The record includes a notation of all in-session and out-of-session contacts with a client, including any advice or directives given. Examples of out-of-session contacts with clients include letters, emails, texts, telephone calls and videoconferencing.

Incident report

When a major, unexpected negative outcome occurs, it is important to document the incident in the clinical record as well as any action and/or follow-up undertaken. The documentation should provide a clear record of the incident, which can be used to explain the event and relevant details surrounding it.

Mandatory reports

There are certain circumstances where federal or provincial laws require the member to advise a person or organization of a serious concern (e.g. child abuse or sexual abuse of a client by a regulated health professional). Members keep a record of all such mandatory reports they make. If the report was not made in writing, members maintain details of the report in their records.

Amending records

Every entry into the clinical record indicates who made the entry and when. If an amendment to a record is needed, the amendment should indicate what change was made, when, by whom, and why, making sure that the original entry is still legible.

Accessibility of records

Records are prepared and maintained in a timely and systematic manner. Regardless of how the information is structured or stored, it is important that client records are easily accessible.

Retention

Where the RP is the custodian of the clinical record, s/he retains the record for at least 10 years from the date of the last interaction with the client, or for 10 years from the client’s 18th birthday, whichever is later. For example, if a child is age 7 at the time of the last interaction, the record would be kept until s/he is 28 years of age.
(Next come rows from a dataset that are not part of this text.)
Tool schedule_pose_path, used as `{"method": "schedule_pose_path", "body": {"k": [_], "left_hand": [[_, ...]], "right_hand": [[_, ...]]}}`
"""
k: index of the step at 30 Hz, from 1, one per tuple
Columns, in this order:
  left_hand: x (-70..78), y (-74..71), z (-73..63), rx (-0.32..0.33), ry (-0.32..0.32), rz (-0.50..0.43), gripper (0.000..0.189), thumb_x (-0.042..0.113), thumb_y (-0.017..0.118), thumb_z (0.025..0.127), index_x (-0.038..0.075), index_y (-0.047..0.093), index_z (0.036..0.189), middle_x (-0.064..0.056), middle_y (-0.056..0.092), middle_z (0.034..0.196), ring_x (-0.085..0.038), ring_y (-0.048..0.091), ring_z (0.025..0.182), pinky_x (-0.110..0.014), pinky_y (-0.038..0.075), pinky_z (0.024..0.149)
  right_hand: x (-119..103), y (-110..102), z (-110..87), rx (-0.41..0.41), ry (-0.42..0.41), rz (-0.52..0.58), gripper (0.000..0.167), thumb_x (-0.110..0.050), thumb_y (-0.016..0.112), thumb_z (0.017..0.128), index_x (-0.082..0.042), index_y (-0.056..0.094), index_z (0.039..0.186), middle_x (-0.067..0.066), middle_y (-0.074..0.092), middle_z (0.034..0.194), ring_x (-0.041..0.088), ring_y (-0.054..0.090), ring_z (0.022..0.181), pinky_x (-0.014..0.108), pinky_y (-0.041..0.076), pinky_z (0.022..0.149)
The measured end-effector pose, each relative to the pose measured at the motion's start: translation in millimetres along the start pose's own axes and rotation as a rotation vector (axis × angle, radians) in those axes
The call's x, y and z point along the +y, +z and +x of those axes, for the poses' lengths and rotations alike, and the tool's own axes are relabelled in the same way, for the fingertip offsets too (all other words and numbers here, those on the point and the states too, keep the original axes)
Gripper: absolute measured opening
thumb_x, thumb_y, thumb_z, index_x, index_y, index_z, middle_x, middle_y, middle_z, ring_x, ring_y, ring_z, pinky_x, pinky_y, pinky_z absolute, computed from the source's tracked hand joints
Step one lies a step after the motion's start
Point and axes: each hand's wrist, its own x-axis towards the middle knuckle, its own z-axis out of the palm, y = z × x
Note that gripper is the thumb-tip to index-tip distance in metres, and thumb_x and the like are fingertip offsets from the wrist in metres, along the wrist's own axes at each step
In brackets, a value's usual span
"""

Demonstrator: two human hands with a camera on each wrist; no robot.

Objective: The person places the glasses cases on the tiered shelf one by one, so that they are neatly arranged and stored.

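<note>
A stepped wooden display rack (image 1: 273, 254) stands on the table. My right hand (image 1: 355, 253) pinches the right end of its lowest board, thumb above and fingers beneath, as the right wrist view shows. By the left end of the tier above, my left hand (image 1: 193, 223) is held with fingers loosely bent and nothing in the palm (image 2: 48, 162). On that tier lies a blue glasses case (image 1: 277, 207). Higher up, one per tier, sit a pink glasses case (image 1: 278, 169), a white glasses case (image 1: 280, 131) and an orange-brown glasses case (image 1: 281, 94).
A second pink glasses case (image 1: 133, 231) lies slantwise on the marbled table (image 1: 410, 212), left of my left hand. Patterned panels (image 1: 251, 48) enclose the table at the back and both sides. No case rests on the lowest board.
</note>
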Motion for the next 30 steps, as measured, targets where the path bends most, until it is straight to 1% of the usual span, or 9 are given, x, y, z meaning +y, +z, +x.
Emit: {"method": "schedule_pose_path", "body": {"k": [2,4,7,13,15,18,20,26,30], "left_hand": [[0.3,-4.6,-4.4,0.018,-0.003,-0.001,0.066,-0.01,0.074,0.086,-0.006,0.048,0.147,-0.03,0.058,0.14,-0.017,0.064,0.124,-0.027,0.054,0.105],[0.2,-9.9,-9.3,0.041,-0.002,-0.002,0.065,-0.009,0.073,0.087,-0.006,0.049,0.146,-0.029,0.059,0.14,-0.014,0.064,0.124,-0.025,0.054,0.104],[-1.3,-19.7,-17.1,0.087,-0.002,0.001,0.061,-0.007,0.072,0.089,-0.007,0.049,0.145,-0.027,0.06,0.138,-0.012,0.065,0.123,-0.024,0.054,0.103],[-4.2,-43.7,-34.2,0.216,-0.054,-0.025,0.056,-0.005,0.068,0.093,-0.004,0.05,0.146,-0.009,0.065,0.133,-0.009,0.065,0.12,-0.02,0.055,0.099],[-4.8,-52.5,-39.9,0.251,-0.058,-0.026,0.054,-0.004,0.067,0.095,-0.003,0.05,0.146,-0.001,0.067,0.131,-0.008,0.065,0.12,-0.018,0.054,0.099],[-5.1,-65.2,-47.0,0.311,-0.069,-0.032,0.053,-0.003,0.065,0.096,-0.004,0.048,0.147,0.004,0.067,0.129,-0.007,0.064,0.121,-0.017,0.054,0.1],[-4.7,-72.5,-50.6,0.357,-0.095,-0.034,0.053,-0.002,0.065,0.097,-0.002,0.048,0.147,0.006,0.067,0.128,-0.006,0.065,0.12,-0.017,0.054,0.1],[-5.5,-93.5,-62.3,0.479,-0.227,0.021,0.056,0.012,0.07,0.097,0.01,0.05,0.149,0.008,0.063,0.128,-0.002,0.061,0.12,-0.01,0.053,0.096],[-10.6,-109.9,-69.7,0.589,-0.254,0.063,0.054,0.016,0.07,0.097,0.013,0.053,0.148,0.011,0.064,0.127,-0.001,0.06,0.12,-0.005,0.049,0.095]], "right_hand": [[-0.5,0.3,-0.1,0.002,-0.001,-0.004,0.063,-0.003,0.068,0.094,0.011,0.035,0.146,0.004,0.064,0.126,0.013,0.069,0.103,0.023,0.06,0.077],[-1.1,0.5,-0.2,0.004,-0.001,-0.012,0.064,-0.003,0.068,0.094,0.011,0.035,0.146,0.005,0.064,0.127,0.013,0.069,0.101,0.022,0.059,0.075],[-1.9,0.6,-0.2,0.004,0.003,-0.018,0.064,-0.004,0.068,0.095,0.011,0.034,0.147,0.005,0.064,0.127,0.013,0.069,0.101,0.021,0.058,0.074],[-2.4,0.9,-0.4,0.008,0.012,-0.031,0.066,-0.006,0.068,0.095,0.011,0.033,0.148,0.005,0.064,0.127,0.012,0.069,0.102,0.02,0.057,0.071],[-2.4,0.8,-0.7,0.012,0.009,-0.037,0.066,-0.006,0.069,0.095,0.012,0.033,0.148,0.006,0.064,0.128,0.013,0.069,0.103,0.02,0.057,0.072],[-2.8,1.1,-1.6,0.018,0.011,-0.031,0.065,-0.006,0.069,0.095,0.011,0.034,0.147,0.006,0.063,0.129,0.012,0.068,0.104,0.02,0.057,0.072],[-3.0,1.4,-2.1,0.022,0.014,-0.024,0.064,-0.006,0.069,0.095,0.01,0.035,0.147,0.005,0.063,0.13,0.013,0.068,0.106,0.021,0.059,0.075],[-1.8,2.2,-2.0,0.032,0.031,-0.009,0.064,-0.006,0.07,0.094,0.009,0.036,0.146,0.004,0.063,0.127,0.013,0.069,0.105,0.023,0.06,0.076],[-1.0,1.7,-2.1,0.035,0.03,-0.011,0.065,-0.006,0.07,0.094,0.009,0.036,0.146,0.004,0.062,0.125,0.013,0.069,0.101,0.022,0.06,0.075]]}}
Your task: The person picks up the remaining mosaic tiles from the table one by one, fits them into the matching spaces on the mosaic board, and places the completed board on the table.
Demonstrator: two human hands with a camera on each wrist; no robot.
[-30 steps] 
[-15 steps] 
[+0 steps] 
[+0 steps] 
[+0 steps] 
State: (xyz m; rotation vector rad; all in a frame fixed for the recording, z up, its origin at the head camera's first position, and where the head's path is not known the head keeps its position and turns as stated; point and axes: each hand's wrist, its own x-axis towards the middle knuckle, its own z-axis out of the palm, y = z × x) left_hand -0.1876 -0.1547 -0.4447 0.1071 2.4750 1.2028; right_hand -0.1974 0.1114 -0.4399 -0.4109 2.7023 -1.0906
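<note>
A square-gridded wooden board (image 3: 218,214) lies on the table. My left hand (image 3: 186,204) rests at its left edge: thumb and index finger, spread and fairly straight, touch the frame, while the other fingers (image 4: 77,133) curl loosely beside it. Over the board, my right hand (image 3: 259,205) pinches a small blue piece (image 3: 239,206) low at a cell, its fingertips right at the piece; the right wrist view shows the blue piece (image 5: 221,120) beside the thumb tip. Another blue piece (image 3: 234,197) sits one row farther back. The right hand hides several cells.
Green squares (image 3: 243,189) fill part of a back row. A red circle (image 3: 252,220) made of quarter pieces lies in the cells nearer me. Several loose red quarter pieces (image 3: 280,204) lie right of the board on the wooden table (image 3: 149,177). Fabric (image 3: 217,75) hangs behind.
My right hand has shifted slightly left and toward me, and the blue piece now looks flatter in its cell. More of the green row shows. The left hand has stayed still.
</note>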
The Standard: Record-keeping – Clinical Records

Members keep an accurate and complete clinical record for each client. Members provide access to legible client records, when requested to do so by a client, authorized representative or another legal authorization.
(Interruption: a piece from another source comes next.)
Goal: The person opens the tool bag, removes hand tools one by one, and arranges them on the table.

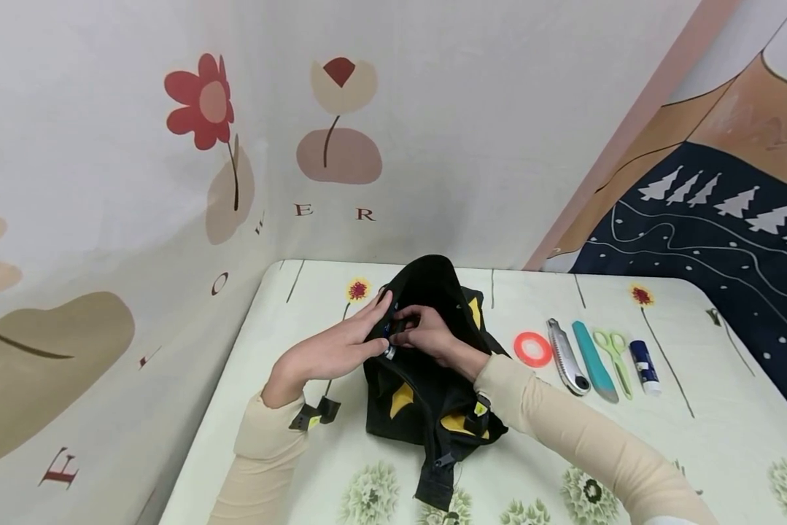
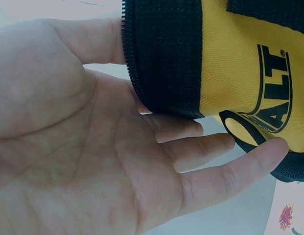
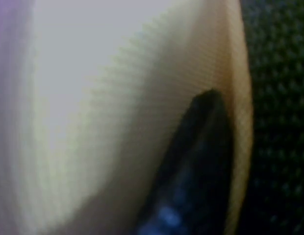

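Note:
A black and yellow fabric tool bag [image 1: 402,408] stands on the table with its zipped mouth wide apart. At its left rim, my left hand [image 1: 330,350] grips the wall, thumb over the edge and fingers stretched along the outside. In the left wrist view, the bag's yellow panel [image 2: 230,63] has black lettering beyond the palm. My right hand [image 1: 429,335] reaches into the mouth, fingers bent and pinching a small dark object at the inner left wall; I cannot tell its kind. A blurred dark tapered shape [image 3: 191,171] lies against pale fabric in the right wrist view.
Right of the bag lie an orange-red tape ring [image 1: 533,362], a grey utility knife [image 1: 567,357], a teal long-shaped tool [image 1: 593,361], green scissors [image 1: 616,357] and a blue glue stick [image 1: 644,367]. A printed cloth wall [image 1: 419,146] rises behind the table.

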The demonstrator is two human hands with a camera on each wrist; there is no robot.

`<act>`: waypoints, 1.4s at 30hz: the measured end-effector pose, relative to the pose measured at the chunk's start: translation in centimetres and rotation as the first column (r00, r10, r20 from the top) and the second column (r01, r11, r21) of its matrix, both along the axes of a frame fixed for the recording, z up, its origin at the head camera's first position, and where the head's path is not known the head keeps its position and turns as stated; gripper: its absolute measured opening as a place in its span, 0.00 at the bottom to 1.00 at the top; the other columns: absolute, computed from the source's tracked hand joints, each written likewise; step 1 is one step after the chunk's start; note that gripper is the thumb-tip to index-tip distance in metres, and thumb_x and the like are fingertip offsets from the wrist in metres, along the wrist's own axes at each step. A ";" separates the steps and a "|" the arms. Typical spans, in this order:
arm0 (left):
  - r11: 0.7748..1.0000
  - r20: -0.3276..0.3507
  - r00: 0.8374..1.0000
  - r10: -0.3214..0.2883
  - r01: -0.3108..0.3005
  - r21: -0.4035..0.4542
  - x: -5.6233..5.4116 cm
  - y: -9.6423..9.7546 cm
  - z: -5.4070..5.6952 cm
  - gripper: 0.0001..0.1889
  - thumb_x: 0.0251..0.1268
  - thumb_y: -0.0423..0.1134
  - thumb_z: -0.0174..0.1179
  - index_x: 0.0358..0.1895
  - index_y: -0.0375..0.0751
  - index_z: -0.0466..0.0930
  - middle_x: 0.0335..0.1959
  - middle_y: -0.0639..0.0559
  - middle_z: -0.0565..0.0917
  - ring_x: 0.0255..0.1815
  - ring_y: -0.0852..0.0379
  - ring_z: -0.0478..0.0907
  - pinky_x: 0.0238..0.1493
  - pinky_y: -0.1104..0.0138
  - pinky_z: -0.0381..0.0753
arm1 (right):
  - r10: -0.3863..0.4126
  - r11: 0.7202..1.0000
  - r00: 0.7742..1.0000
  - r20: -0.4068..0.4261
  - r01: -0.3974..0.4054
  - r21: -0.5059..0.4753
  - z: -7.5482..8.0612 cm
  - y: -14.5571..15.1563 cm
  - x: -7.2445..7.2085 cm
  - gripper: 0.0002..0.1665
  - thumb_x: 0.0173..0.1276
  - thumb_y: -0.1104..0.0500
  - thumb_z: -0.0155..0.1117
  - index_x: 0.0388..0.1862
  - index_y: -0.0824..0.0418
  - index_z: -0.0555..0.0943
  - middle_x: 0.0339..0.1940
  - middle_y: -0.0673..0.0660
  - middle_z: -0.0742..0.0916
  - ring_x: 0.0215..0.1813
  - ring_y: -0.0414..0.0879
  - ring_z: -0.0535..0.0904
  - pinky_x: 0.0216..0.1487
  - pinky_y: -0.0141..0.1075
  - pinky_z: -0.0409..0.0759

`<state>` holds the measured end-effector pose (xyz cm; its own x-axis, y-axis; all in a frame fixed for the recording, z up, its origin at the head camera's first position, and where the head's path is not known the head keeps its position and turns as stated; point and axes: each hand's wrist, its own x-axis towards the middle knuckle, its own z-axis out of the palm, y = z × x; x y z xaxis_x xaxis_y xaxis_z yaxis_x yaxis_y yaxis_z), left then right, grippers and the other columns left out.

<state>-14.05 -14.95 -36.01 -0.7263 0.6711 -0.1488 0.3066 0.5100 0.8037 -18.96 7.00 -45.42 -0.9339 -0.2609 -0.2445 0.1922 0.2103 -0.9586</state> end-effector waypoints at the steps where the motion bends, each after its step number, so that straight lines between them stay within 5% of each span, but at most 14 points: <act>1: 1.000 0.000 1.000 0.002 -0.002 -0.001 0.0 0.0 0.0 0.41 0.91 0.39 0.48 0.92 0.36 0.34 0.93 0.39 0.32 0.93 0.39 0.31 0.89 0.40 0.42 | -0.011 1.000 1.000 0.006 0.011 -0.001 0.0 0.0 0.0 0.26 0.69 0.75 0.74 0.65 0.76 0.82 0.44 0.62 0.87 0.39 0.42 0.84 0.40 0.28 0.86; 8: 1.000 0.009 1.000 0.005 -0.005 0.004 0.0 -0.1 -0.2 0.41 0.92 0.40 0.48 0.92 0.37 0.34 0.93 0.40 0.32 0.93 0.39 0.31 0.89 0.39 0.42 | -0.060 0.997 0.997 0.044 0.062 -0.046 -0.4 0.0 0.1 0.23 0.70 0.73 0.76 0.63 0.74 0.84 0.36 0.54 0.79 0.34 0.41 0.81 0.40 0.29 0.88; 27: 1.000 -0.002 1.000 0.002 -0.002 -0.004 0.1 0.1 -0.1 0.41 0.91 0.41 0.49 0.92 0.35 0.35 0.93 0.39 0.33 0.93 0.39 0.32 0.89 0.39 0.42 | -0.205 0.971 0.979 0.001 0.204 -0.124 -0.7 -0.2 0.5 0.15 0.68 0.71 0.79 0.51 0.75 0.89 0.33 0.52 0.86 0.34 0.38 0.84 0.39 0.28 0.86; 32: 1.000 -0.008 1.000 0.001 -0.001 -0.003 0.1 0.1 -0.1 0.41 0.91 0.40 0.49 0.91 0.34 0.36 0.93 0.39 0.33 0.93 0.38 0.32 0.89 0.40 0.42 | -0.254 0.958 0.967 -0.007 0.251 -0.139 -0.9 -0.3 0.5 0.08 0.64 0.74 0.80 0.41 0.73 0.89 0.34 0.53 0.87 0.34 0.39 0.83 0.37 0.28 0.85; 42: 1.000 0.002 1.000 -0.002 0.002 0.009 -0.1 0.0 -0.2 0.40 0.91 0.40 0.49 0.92 0.35 0.36 0.93 0.39 0.33 0.93 0.38 0.32 0.89 0.40 0.42 | -0.223 0.975 0.967 -0.126 0.222 -0.020 -0.4 -0.1 0.6 0.13 0.65 0.77 0.74 0.35 0.63 0.80 0.32 0.52 0.82 0.31 0.43 0.77 0.33 0.30 0.78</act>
Demonstrating the Standard

A member demonstrates compliance with the standard by, for example:

  • including a complete client profile in the clinical record;
  • including in the clinical record a plan for therapy that is reflective of the modality used;
  • ensuring a record of client communications is included in the clinical record;
  • including a record of any therapeutic assessments, including methods used, outcomes and results/conclusions;
  • including a record of conclusion or termination of the therapeutic relationship, reasons and explanatory notes and a record of referrals and/or follow-up recommendations in the clinical record;
  • completing incident and mandatory reports as warranted;
  • ensuring the clinical record is accessible, maintained in a timely manner, legible, written in plain language, and written in English or French; and ensuring that records are accurate, and that amendments show changes and original entries;
  • ensuring that, if progress notes are maintained separately from the main clinical record, the clinical record includes a notation to that effect.

See also:
„„Professional Misconduct Regulation, provisions 25, 26, 27

Note: College publications containing practice standards, guidelines or directives should be considered by all members in the care of their clients and in the practice of the profession. College publications are developed in consultation with the profession and describe current professional expectations. It is important to note that these College publications may be used by the College or other bodies in determining whether appropriate standards of practice and professional responsibilities have been maintained.